Acquisitions have played a big role in its expansion strategy. In 2019, the business bought Reverb, an online marketplace for musical instruments. And just last summer, management decided to purchase Depop, a secondhand-fashion reseller, and Elo7, known as the Etsy of Brazil, to round out what CEO Josh Silverman calls a "House of Brands." Not only do these deals bolster Etsy's value proposition, but they also present the company with a $1.7 trillion global addressable market.
Because Etsy simply connects its 96 million active buyers and 7.5 million active sellers to facilitate transactions, it operates a capital-light business model. And this results in some stellar financial metrics.

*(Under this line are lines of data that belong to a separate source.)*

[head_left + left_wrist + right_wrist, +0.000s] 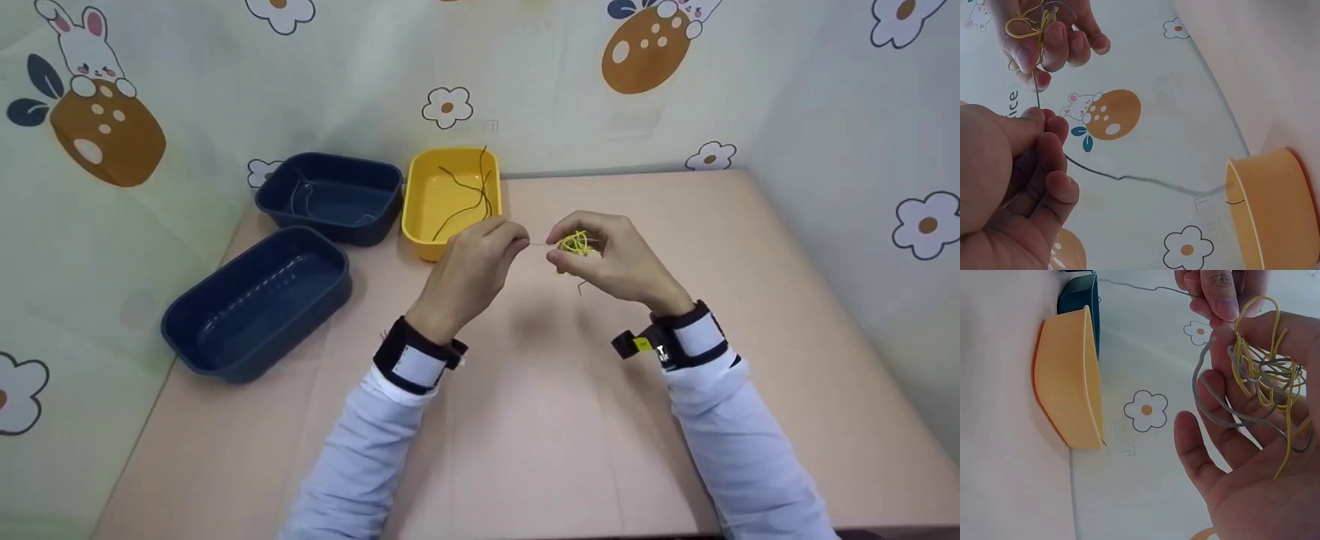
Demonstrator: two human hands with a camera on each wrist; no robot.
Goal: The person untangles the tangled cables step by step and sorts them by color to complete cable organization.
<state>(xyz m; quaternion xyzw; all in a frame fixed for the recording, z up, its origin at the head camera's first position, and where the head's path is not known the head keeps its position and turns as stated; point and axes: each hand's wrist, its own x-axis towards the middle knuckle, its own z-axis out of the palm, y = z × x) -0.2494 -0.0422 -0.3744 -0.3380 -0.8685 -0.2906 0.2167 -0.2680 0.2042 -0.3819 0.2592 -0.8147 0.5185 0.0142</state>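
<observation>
Both hands are raised close together over the table. My left hand pinches a thin grey cord between thumb and fingertips. One end of that cord trails free past the fingers in the left wrist view; the other runs taut to the right hand. Thumb and fingers of my right hand hold a tangle of yellow and grey cords, loosely looped together. A grey loop hangs out beside the fingers in the right wrist view. Part of the tangle is hidden behind the right thumb in the head view.
Beyond the left hand stands a yellow tub with several dark cords inside. Left of it, a dark blue tub holds a few thin cords. Another blue tub stands nearer, at the table's left side. A patterned cloth backs the table.
</observation>
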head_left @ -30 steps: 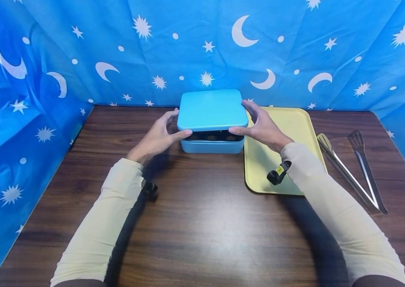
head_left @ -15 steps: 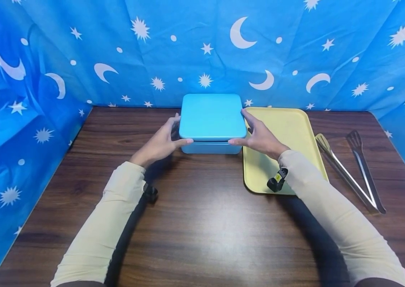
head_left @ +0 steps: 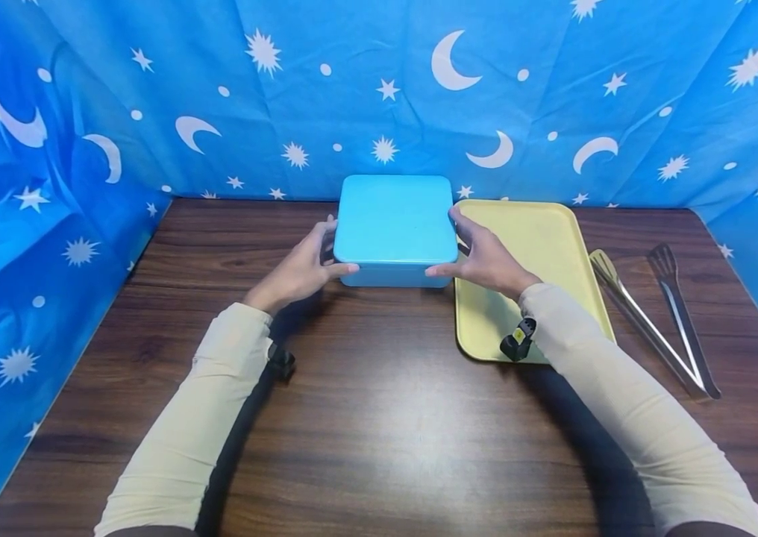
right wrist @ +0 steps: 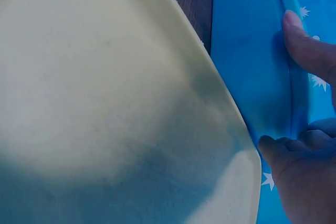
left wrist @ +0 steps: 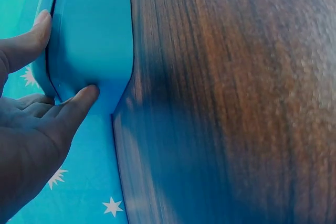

Over the past 12 months, it had a 73.3% gross margin and a 23.3% operating margin, both of which have shown remarkable improvements over the years. And the business is a cash cow, generating $584.4 million in free cash flow (on revenue of $2.2 billion) during the trailing-12-month period.
It's no wonder that bulls think Etsy looks like an unstoppable e-commerce stock for 2022 and beyond.
What the bears say
On the other hand, the bears can make a valid argument that Etsy's market-crushing 1,000% return over the past five years won't even come remotely close to being repeated in the years ahead.
The company's take rate -- that is, its revenue divided by GMS in any given period -- is set to decline. Those previously mentioned acquisitions of Depop and Elo7 are to blame. "The average take rate for our subsidiary businesses is lower than the Etsy marketplace's and was approximately 10% in Q3," Chief Financial Officer Rachel Glaser said on the third-quarter 2021 earnings call. This just means that the company will need to figure out additional value-added services to offer its users in order to extract higher fees, a move that could drive them away from the platform.
During the trailing 12 months, the largest (and fastest-growing) product category on Etsy was homewares and home furnishings with $4.2 billion of GMS, representing 32.6% of the company's total. While this does exemplify the broad range of merchandise sold on the site, this category in particular lends itself to a much longer replacement cycle by shoppers than, say, apparel or jewelry. And fewer transactions translate to lower revenue for Etsy.
Although Etsy is known to be a shopping destination for special and unique goods, we can't ignore the 800-pound gorilla when it comes to online shopping: Amazon. The tech giant launched Amazon Handmade in 2015 to serve the artisan community and compete directly with Etsy. It's hard to gauge its success so far, but Amazon could easily undercut Etsy when it comes to various fees that sellers pay, including to process payments and display ads.
Become a smarter investor
It's definitely a difficult exercise to do, but analyzing both sides of the argument for any stock you own or are interested in can reveal valuable insights about the business. And at the end of the day, that's what we as market participants are trying to figure out. Our goal should always be to become better and more informed investors.